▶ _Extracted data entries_
# # # # #

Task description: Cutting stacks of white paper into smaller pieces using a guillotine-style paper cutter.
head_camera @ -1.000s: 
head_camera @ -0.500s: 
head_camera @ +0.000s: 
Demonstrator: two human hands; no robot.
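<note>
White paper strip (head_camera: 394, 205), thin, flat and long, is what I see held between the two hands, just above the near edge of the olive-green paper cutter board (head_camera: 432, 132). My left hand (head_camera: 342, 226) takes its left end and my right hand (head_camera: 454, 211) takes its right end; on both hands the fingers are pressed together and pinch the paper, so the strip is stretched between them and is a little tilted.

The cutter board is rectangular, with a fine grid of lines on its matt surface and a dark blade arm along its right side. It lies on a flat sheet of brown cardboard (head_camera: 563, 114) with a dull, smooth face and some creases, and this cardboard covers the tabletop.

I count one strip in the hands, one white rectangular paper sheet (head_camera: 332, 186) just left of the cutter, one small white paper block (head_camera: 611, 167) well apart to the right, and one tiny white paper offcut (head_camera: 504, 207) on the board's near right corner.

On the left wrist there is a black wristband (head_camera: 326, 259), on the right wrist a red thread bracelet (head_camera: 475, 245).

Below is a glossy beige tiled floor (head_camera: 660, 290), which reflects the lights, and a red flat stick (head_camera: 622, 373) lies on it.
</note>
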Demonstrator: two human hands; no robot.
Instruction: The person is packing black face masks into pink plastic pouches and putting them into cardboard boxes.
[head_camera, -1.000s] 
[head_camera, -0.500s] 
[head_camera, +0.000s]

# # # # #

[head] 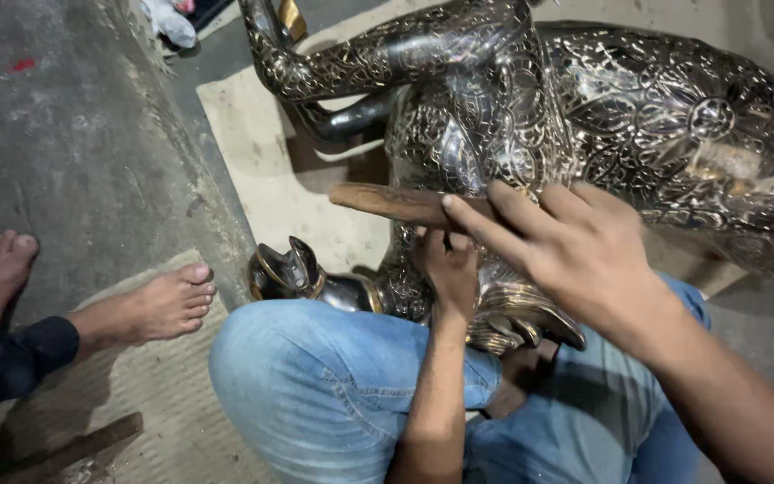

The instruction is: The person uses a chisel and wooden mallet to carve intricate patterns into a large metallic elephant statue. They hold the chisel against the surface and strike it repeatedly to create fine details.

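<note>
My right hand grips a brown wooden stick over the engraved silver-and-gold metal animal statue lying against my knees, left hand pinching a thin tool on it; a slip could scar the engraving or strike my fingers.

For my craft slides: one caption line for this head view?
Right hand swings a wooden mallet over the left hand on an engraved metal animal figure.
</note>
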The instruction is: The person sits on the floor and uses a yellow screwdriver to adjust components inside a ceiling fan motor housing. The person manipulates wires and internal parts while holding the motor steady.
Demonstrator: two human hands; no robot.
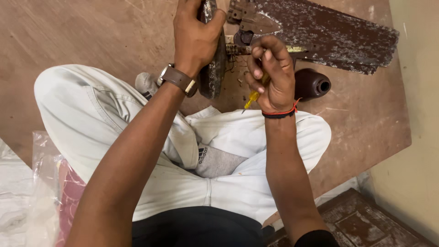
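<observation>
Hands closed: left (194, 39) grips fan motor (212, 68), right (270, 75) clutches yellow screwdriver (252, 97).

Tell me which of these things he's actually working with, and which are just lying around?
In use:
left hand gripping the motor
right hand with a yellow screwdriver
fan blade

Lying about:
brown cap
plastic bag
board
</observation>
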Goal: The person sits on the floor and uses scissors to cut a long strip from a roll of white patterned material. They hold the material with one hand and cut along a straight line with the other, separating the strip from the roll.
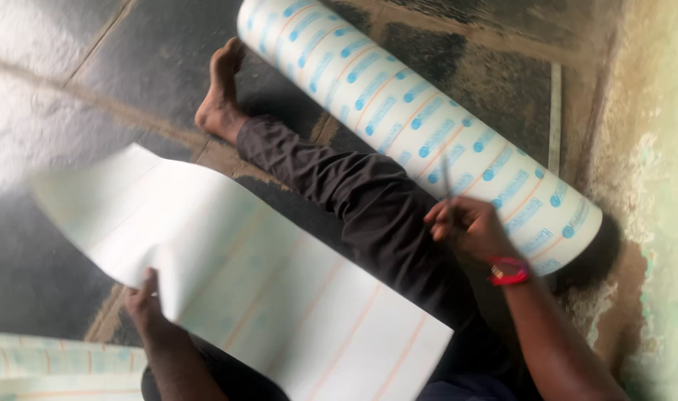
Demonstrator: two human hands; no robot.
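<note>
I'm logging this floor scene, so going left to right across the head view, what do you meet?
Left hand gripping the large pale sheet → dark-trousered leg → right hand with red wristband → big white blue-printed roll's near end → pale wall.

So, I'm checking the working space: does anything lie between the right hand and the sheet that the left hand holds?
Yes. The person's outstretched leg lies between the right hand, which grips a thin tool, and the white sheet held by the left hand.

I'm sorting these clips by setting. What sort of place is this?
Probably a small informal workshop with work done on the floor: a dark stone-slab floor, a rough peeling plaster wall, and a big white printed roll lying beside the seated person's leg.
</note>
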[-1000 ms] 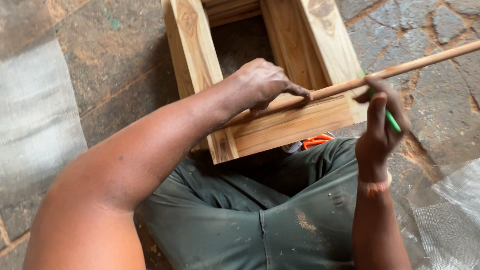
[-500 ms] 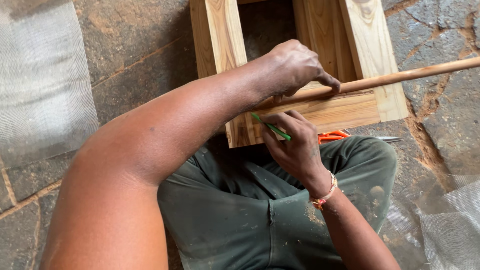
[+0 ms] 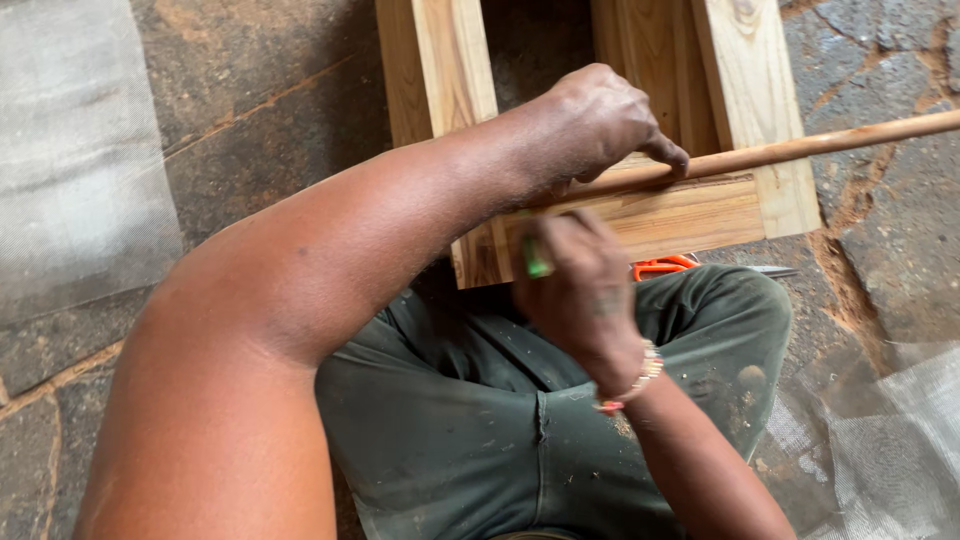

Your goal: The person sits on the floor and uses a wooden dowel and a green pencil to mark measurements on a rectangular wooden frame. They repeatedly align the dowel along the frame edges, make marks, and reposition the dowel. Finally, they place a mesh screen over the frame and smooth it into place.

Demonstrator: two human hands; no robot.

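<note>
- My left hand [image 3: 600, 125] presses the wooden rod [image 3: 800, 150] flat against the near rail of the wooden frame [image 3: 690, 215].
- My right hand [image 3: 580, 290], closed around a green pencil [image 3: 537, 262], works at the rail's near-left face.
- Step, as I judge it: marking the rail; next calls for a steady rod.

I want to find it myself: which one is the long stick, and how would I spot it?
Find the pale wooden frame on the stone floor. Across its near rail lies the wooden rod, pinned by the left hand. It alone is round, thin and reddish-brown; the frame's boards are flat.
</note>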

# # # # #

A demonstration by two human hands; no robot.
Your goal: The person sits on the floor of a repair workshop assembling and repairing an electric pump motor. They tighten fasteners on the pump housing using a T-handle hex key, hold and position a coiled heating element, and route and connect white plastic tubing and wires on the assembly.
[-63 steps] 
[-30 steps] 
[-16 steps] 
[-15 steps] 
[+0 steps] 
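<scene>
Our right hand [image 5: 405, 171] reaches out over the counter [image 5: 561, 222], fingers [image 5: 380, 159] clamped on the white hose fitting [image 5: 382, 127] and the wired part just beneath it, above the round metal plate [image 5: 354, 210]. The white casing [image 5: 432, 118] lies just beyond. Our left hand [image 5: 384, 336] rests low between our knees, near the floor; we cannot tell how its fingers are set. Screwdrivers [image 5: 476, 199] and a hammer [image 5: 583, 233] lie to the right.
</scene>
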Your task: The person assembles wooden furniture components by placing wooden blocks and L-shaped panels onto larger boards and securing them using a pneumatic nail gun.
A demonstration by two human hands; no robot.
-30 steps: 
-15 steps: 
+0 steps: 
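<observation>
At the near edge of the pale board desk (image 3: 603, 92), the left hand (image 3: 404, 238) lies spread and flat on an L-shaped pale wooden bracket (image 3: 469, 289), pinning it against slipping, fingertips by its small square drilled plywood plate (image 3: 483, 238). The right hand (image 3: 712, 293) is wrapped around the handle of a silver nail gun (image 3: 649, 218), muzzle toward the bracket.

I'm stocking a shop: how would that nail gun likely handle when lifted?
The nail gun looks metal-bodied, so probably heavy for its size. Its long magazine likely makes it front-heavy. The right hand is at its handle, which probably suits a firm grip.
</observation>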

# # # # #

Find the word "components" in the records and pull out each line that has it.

The instruction is: The person sits on the floor and uses a yellow screwdriver to adjust components inside a ceiling fan motor housing. The person manipulates wires and internal parts while holding the motor steady.
Your task: The person assembles wooden furniture components by placing wooden blocks and L-shaped panels onto larger boards and securing them using a pneumatic nail gun.

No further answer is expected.